I'm using Ubuntu GNOME 17.04. One encounters client side decoration (CSD) as most of the official GNOME applications (Nautilus, gedit, Evince etc.) use GtkHeaderBars (a combined title bar and toolbar, see linked screenshots) whereas other applications don't. This feature is disabled in Unity, all the applications use traditional separate title bars.
Screenshots (from this article):
For consistency I want to disable GtkHeaderBars globally (in all the applications using it) and use separate title bars. Is there a way to achieve that?
I have heard of gtk3-nocsd
package, but couldn't make it work with GNOME for all the applications.
I'm afraid this cannot be done, unless the developer of an application has taken care of a feature like this. Showing a title bar at the top of windows, does not mean that CDS is actually disabled. It is still missing the classic window layout i.e. title bar, menu bar, tool bar, status bar.
Client Side Decorations has destroyed linux user interface and made apps and desktop environments look ugly and not native.
I hope that every developer would just ignore Gnome guide lines and keep his application useful and consistent for all environments.
Or at least support both ones like celluloid-player
Edit
Let me point out my point of view for CSD:
You can drag n drop windows from header's buttons!! As inconvenient as it gets!
It does not save space, it it wasting it. Just place windows side by side and see! Specially windows that just have their title/header bar expanded just to match the design!
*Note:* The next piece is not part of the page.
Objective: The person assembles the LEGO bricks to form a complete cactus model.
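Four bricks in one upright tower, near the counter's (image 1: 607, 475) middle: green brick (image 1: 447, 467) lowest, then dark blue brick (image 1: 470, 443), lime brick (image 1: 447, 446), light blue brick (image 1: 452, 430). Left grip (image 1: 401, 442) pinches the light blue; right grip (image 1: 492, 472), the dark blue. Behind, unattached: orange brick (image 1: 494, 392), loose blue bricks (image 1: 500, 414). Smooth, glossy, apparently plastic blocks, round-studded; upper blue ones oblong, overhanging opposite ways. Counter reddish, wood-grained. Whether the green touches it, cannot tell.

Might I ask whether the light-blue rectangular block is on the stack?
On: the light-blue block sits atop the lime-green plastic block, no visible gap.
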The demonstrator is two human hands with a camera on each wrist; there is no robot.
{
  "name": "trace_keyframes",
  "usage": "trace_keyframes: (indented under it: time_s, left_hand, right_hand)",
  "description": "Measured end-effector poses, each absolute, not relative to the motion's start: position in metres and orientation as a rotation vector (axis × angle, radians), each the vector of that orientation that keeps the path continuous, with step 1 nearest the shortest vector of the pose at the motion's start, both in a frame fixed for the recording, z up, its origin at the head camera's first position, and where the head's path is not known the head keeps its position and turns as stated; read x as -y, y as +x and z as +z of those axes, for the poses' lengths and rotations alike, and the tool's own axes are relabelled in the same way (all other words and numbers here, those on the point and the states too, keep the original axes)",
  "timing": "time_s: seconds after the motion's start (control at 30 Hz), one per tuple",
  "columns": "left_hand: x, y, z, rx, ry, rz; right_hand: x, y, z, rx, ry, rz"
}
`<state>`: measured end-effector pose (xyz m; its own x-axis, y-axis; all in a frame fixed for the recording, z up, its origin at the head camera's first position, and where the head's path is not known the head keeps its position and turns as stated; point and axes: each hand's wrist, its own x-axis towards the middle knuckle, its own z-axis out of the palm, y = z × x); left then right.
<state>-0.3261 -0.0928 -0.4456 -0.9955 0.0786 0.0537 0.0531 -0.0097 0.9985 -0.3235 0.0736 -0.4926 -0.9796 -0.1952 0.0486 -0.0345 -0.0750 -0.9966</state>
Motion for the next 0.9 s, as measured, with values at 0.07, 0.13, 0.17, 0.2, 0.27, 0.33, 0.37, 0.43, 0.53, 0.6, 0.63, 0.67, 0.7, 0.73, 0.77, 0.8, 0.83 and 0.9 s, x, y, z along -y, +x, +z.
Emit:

It is often compared with OSX but this is completely wrong because OSX has and always will have menu bar.
lucking the menu bar, users have to seek for functionality among buttons placed left or right without any standard design.
Buttons are have to be left-clicked -> released -> re-click. But in the classic design you can just hold-click -> release-click on the item!!
The need of menubar is essential on some programs like Krita, Gimp, Inkscape, Blender, etc. So we always have a mixture of CDS and non-CDS and that is bad! design?
CDS will be used by apps with none or without many "menu options", thus waste of space occurs, cos the entire header bar will be mostly empty but still there! There are plenty of examples out there.
When giving instructions to someone is like "Hey, press the second button from the right, what do you see? Oh ok, now press preferences", i.e. IF you're lucky. Instead of "Hey, goto Menu - Edit - Preferences"!!!
Bonus anti-feature: Those popup menus, so called burger menus?, that you don't see the item's parentS and if you make a mistake you have to move the mouse up and down and again and again to reach the parent! OMG...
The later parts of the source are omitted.